Copy the lines below exactly. No picture goes into the copy.

(Records for the exercise Opens)

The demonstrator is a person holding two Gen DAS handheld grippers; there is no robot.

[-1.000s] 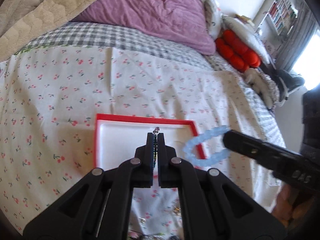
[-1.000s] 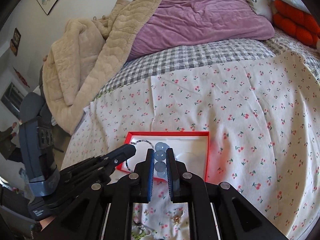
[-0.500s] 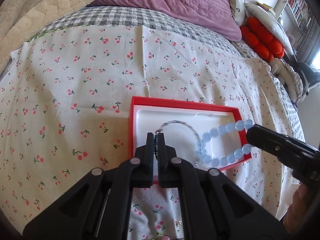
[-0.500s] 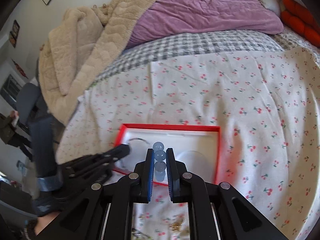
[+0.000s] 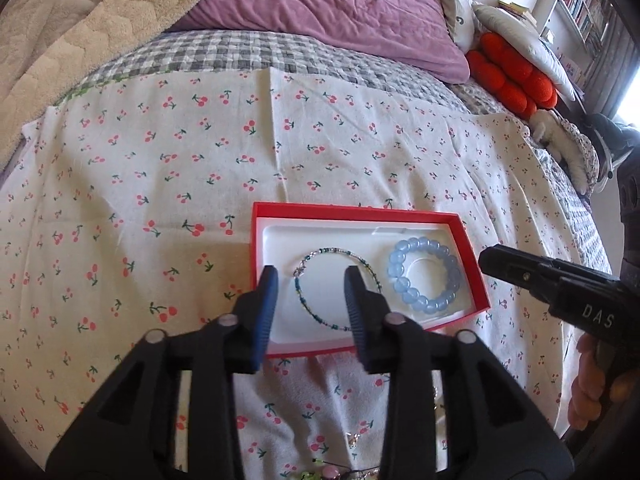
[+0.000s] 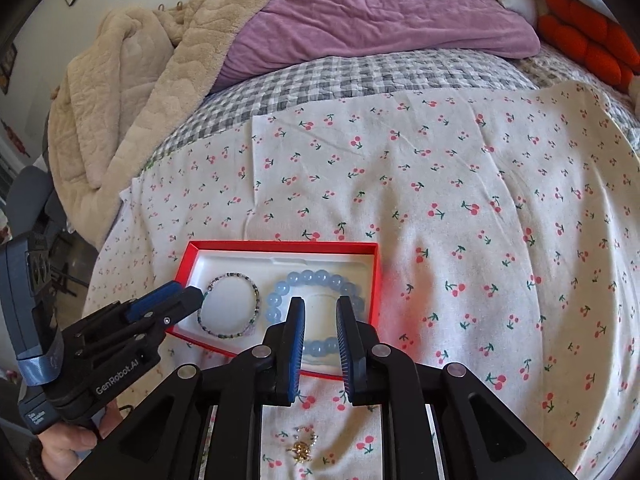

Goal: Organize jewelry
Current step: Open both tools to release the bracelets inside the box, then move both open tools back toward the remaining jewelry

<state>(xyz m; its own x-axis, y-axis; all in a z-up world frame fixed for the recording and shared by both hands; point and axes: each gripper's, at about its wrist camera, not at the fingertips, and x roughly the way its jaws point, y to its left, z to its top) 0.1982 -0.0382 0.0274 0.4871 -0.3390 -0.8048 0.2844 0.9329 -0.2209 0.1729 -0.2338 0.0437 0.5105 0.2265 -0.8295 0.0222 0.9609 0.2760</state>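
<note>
A red box with a white liner [image 5: 256, 240] [image 6: 378, 280] lies on the cherry-print cloth. Inside it lie a thin green-beaded bracelet [image 5: 332, 252] [image 6: 230, 277] and a chunky pale blue bead bracelet [image 5: 424, 276] [image 6: 316, 278]. My left gripper [image 5: 312, 276] is open above the thin bracelet, holding nothing; it shows from the side in the right wrist view [image 6: 176, 300]. My right gripper [image 6: 320, 312] is open over the blue bracelet's near side, holding nothing; it shows in the left wrist view [image 5: 496, 260] right of the box.
Loose small jewelry lies on the cloth in front of the box: a gold piece [image 6: 302, 448] and green and pink beads [image 5: 320, 470]. A beige blanket [image 6: 132, 80], purple duvet [image 6: 380, 12] and red cushion [image 5: 512, 76] lie farther back.
Both grippers have opened and let go of their bracelets, which now lie flat in the box. Both grippers have drawn back a little toward the box's near edge.
</note>
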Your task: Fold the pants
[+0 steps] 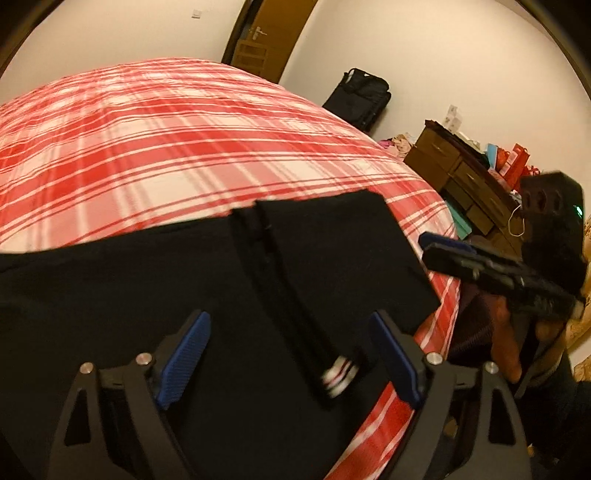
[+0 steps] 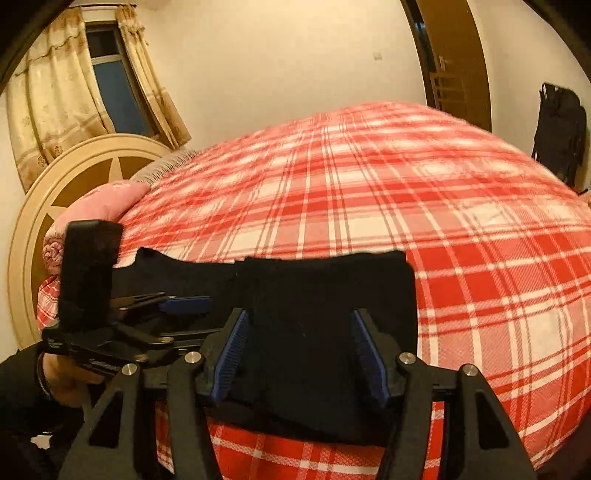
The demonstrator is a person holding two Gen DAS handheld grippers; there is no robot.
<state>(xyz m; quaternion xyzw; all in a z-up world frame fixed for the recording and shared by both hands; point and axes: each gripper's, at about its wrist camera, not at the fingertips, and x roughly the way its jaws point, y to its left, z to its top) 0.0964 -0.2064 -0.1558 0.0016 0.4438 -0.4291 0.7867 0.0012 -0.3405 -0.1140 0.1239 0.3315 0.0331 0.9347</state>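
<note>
**A:** ok so where are the pants [image 1: 155, 280] sitting vs the claws?

**B:** They're spread flat along the near edge of the bed [image 1: 166, 140], black on the red-and-white plaid cover. In the left wrist view the left gripper [image 1: 291, 360] is held right above them, jaws spread wide, nothing clamped. A striped cuff [image 1: 340, 376] is seen between the blue pads [image 1: 183, 360], but no contact can be made out, it's blurred there.

**A:** and the right one?

**B:** The right gripper [image 2: 301, 356] is parted too, not as wide. In its own view black fabric fills the gap between the pads, and the cloth's right edge is seen just right of the claw. No pinch is shown. From the left view it's seen off the bed's right corner, well apart from the left one, held in a hand [image 1: 517, 332].

**A:** anything around?

**B:** A wooden door [image 1: 273, 33] at the far wall, a dresser [image 1: 454, 173] on the right, a curtained window [image 2: 110, 77] far left.
</note>
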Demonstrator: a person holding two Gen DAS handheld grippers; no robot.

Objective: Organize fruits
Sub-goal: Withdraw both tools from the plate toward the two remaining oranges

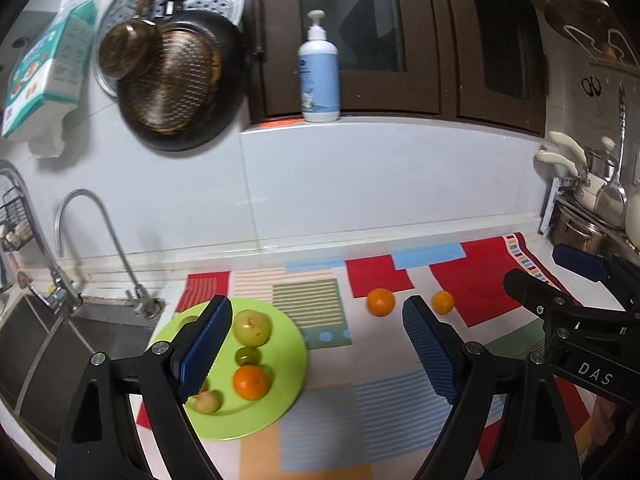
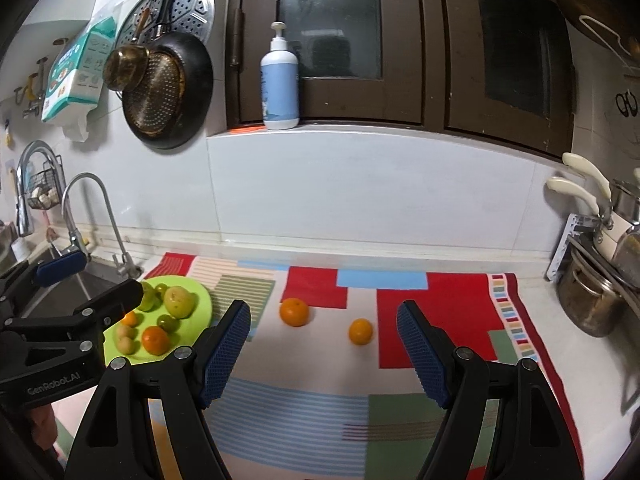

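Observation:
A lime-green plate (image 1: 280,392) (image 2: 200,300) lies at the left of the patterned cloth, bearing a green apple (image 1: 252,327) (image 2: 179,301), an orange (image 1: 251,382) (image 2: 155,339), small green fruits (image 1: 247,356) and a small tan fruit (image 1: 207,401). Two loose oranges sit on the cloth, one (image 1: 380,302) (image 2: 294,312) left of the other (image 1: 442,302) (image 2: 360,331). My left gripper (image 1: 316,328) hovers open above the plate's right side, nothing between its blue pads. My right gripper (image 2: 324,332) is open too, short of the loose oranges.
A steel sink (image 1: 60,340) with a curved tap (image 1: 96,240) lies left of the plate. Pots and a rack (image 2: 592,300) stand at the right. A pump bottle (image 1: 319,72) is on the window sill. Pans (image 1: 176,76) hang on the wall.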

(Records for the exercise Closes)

Task response:
The demonstrator is a person holding two Gen DAS handheld grippers; there is no robot.

[-1.000s] 
[-1.000s] 
[-0.500s] 
[-0.500s] 
[+0.000s] 
[+0.000s] 

Goal: Organize jewelry
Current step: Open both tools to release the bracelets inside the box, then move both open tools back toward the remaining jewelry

<state>(xyz m; its own x-axis, y-axis; all in a z-up world frame fixed for the recording and shared by both hands; point and axes: each gripper's, at about its wrist camera, not at the fingertips, and x roughly the way its jaws point, y to its left, z to its top) 0.1982 -0.0382 0.0274 0.4871 -0.3390 -0.8048 0.2844 0.9329 -0.2209 0.1729 -0.2338 0.0437 0.5105 0.2265 -0.8295 0.0222 0.9609 0.2760</state>
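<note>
A red box with a white liner [image 5: 256, 240] [image 6: 378, 280] lies on the cherry-print cloth. Inside it lie a thin green-beaded bracelet [image 5: 332, 252] [image 6: 230, 277] and a chunky pale blue bead bracelet [image 5: 424, 276] [image 6: 316, 278]. My left gripper [image 5: 312, 276] is open above the thin bracelet, holding nothing; it shows from the side in the right wrist view [image 6: 176, 300]. My right gripper [image 6: 320, 312] is open over the blue bracelet's near side, holding nothing; it shows in the left wrist view [image 5: 496, 260] right of the box.
Loose small jewelry lies on the cloth in front of the box: a gold piece [image 6: 302, 448] and green and pink beads [image 5: 320, 470]. A beige blanket [image 6: 132, 80], purple duvet [image 6: 380, 12] and red cushion [image 5: 512, 76] lie farther back.
Both grippers have opened and let go of their bracelets, which now lie flat in the box. Both grippers have drawn back a little toward the box's near edge.
</note>
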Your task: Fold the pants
[+0 steps] 
[+0 steps] 
The demonstrator is a person holding two Gen DAS handheld grippers; there is no robot.
<state>(xyz m; quaternion xyzw; all in a z-up world frame fixed for the recording and shared by both hands; point and axes: each gripper's, at about its wrist camera, not at the fingertips, and x roughly the way its jaws point, y to its left, z to its top) 0.0964 -0.2064 -0.1558 0.0016 0.4438 -0.4291 0.7867 0.0012 -0.3405 -0.1140 0.1239 0.3315 0.0331 0.9347</state>
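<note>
**A:** ok so where are the pants [image 1: 155, 280] sitting vs the claws?

**B:** They're spread flat along the near edge of the bed [image 1: 166, 140], black on the red-and-white plaid cover. In the left wrist view the left gripper [image 1: 291, 360] is held right above them, jaws spread wide, nothing clamped. A striped cuff [image 1: 340, 376] is seen between the blue pads [image 1: 183, 360], but no contact can be made out, it's blurred there.

**A:** and the right one?

**B:** The right gripper [image 2: 301, 356] is parted too, not as wide. In its own view black fabric fills the gap between the pads, and the cloth's right edge is seen just right of the claw. No pinch is shown. From the left view it's seen off the bed's right corner, well apart from the left one, held in a hand [image 1: 517, 332].

**A:** anything around?

**B:** A wooden door [image 1: 273, 33] at the far wall, a dresser [image 1: 454, 173] on the right, a curtained window [image 2: 110, 77] far left.
</note>
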Demonstrator: a person holding two Gen DAS handheld grippers; no robot.

Objective: Organize fruits
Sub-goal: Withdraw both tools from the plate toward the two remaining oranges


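Observation:
A lime-green plate (image 1: 280,392) (image 2: 200,300) lies at the left of the patterned cloth, bearing a green apple (image 1: 252,327) (image 2: 179,301), an orange (image 1: 251,382) (image 2: 155,339), small green fruits (image 1: 247,356) and a small tan fruit (image 1: 207,401). Two loose oranges sit on the cloth, one (image 1: 380,302) (image 2: 294,312) left of the other (image 1: 442,302) (image 2: 360,331). My left gripper (image 1: 316,328) hovers open above the plate's right side, nothing between its blue pads. My right gripper (image 2: 324,332) is open too, short of the loose oranges.
A steel sink (image 1: 60,340) with a curved tap (image 1: 96,240) lies left of the plate. Pots and a rack (image 2: 592,300) stand at the right. A pump bottle (image 1: 319,72) is on the window sill. Pans (image 1: 176,76) hang on the wall.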

No more output will be given for this exercise.